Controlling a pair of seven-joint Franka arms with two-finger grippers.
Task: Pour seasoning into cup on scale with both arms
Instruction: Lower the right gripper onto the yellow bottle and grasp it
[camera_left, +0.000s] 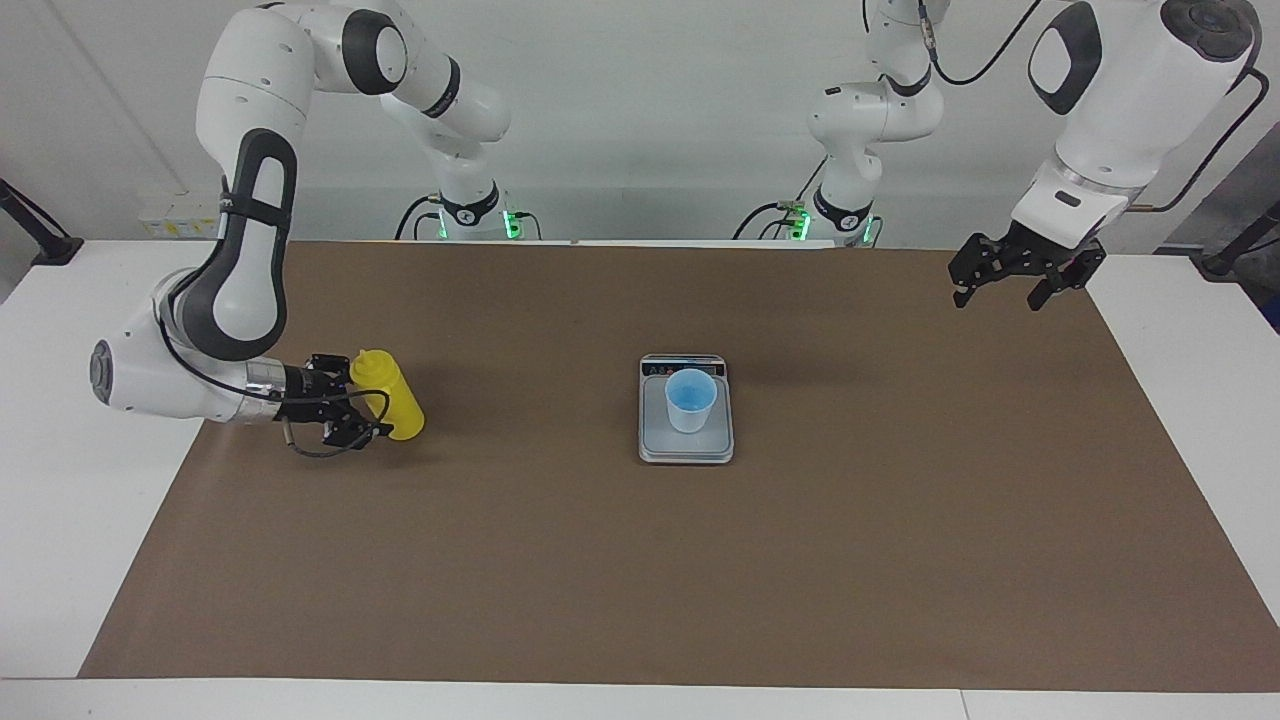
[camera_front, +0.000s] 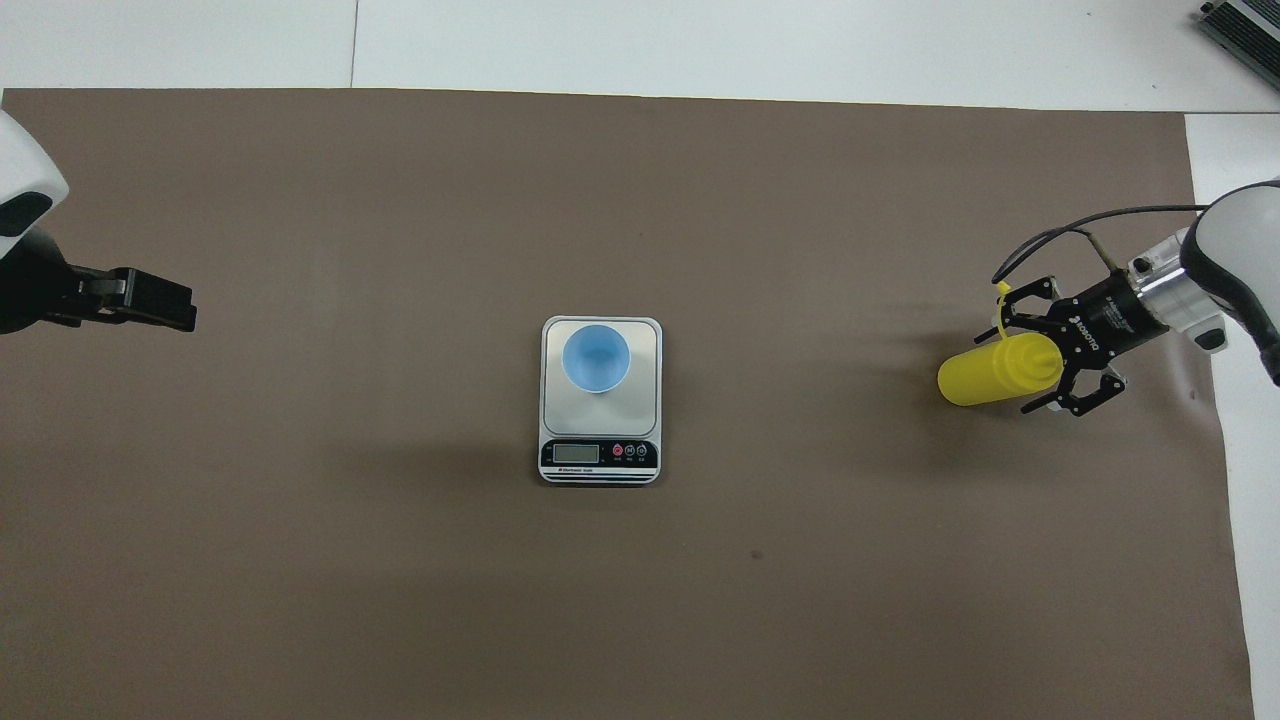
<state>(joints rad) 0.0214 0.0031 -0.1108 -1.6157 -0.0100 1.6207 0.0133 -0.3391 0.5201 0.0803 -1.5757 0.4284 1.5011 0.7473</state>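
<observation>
The yellow seasoning bottle (camera_left: 400, 405) stands upright on the brown mat toward the right arm's end of the table; it also shows in the overhead view (camera_front: 975, 380). My right gripper (camera_left: 365, 400) (camera_front: 1030, 365) is low and level, open, with a finger on each side of the bottle's upper part. The light blue cup (camera_left: 690, 400) (camera_front: 596, 358) stands on the silver scale (camera_left: 690, 448) (camera_front: 645, 345) at the middle of the mat, display toward the robots. My left gripper (camera_left: 1000, 290) (camera_front: 170, 305) is open and empty, raised over the mat's edge at the left arm's end, and waits.
A brown mat (camera_left: 640, 560) covers most of the white table (camera_left: 60, 520). White table strips show at both ends and along the edge farthest from the robots (camera_front: 700, 40). Wide bare mat lies between the bottle and the scale.
</observation>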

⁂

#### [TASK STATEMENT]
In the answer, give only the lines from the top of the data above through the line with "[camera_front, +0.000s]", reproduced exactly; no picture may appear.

#### [FINISHED TASK]
Controlling a pair of seven-joint Franka arms with two-finger grippers.
Task: Pour seasoning into cup on scale with both arms
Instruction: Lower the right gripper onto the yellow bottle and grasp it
[camera_left, +0.000s] 
[camera_front, +0.000s] 

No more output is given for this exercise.